## PROBLEM DESCRIPTION
Copy every line of the data below exactly as given, except for the pictures.

## DATASET EXTRACT
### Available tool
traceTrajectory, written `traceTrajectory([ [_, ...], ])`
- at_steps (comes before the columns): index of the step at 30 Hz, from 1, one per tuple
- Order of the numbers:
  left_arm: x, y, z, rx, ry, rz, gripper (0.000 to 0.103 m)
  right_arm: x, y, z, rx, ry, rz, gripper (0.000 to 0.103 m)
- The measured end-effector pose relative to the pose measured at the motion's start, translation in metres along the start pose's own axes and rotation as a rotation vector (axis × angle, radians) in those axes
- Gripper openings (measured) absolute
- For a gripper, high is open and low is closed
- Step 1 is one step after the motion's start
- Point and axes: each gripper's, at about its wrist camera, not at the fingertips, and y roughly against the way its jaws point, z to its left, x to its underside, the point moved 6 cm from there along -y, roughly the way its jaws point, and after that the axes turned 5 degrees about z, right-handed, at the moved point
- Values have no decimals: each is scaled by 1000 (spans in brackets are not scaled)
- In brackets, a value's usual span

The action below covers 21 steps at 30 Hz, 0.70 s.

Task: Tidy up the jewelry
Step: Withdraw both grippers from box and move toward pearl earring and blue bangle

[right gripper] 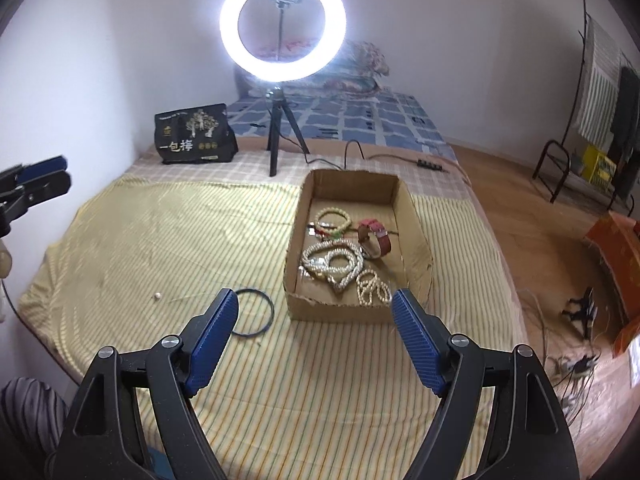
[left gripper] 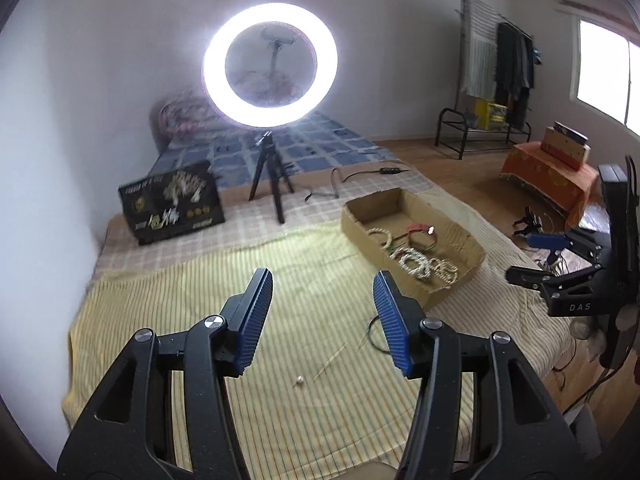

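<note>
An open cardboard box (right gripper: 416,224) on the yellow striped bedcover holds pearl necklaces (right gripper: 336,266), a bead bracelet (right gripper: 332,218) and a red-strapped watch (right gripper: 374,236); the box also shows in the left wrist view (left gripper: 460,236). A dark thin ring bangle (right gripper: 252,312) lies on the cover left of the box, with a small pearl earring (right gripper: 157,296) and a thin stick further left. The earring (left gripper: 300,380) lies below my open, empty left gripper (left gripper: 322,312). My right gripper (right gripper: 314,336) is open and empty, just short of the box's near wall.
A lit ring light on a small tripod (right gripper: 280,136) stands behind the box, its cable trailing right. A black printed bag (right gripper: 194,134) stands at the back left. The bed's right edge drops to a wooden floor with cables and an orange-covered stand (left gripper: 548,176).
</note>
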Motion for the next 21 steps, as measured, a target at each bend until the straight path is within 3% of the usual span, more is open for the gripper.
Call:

## FINISHED EXERCISE
### Available tool
traceTrajectory, written `traceTrajectory([ [_, ...], ])`
- at_steps (comes before the columns): index of the step at 30 Hz, from 1, one per tuple
- Order of the numbers:
  left_arm: x, y, z, rx, ry, rz, gripper (0.000 to 0.103 m)
  right_arm: x, y, z, rx, ry, rz, gripper (0.000 to 0.103 m)
- The measured end-effector pose relative to the pose measured at the motion's start, translation in metres along the start pose's own axes and rotation as a rotation vector (axis × angle, radians) in those axes
- Gripper openings (measured) absolute
- For a gripper, high is open and low is closed
- Step 1 is one step after the motion's start
- Point and axes: each gripper's, at about its wrist camera, not at the fingertips, and y roughly against the way its jaws point, z to its left, x to its underside, the point moved 6 cm from there along -y, roughly the way its jaws point, and after that the axes turned 5 degrees about z, right-handed, at the moved point
- Values have no decimals: each is scaled by 1000 (spans in brackets are not scaled)
- In brackets, a value's usual span

The action below covers 21 steps at 30 Hz, 0.70 s.

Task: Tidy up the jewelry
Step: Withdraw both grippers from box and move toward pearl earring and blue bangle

[right gripper] 
[left gripper] 

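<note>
An open cardboard box (right gripper: 416,224) on the yellow striped bedcover holds pearl necklaces (right gripper: 336,266), a bead bracelet (right gripper: 332,218) and a red-strapped watch (right gripper: 374,236); the box also shows in the left wrist view (left gripper: 460,236). A dark thin ring bangle (right gripper: 252,312) lies on the cover left of the box, with a small pearl earring (right gripper: 157,296) and a thin stick further left. The earring (left gripper: 300,380) lies below my open, empty left gripper (left gripper: 322,312). My right gripper (right gripper: 314,336) is open and empty, just short of the box's near wall.
A lit ring light on a small tripod (right gripper: 280,136) stands behind the box, its cable trailing right. A black printed bag (right gripper: 194,134) stands at the back left. The bed's right edge drops to a wooden floor with cables and an orange-covered stand (left gripper: 548,176).
</note>
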Motion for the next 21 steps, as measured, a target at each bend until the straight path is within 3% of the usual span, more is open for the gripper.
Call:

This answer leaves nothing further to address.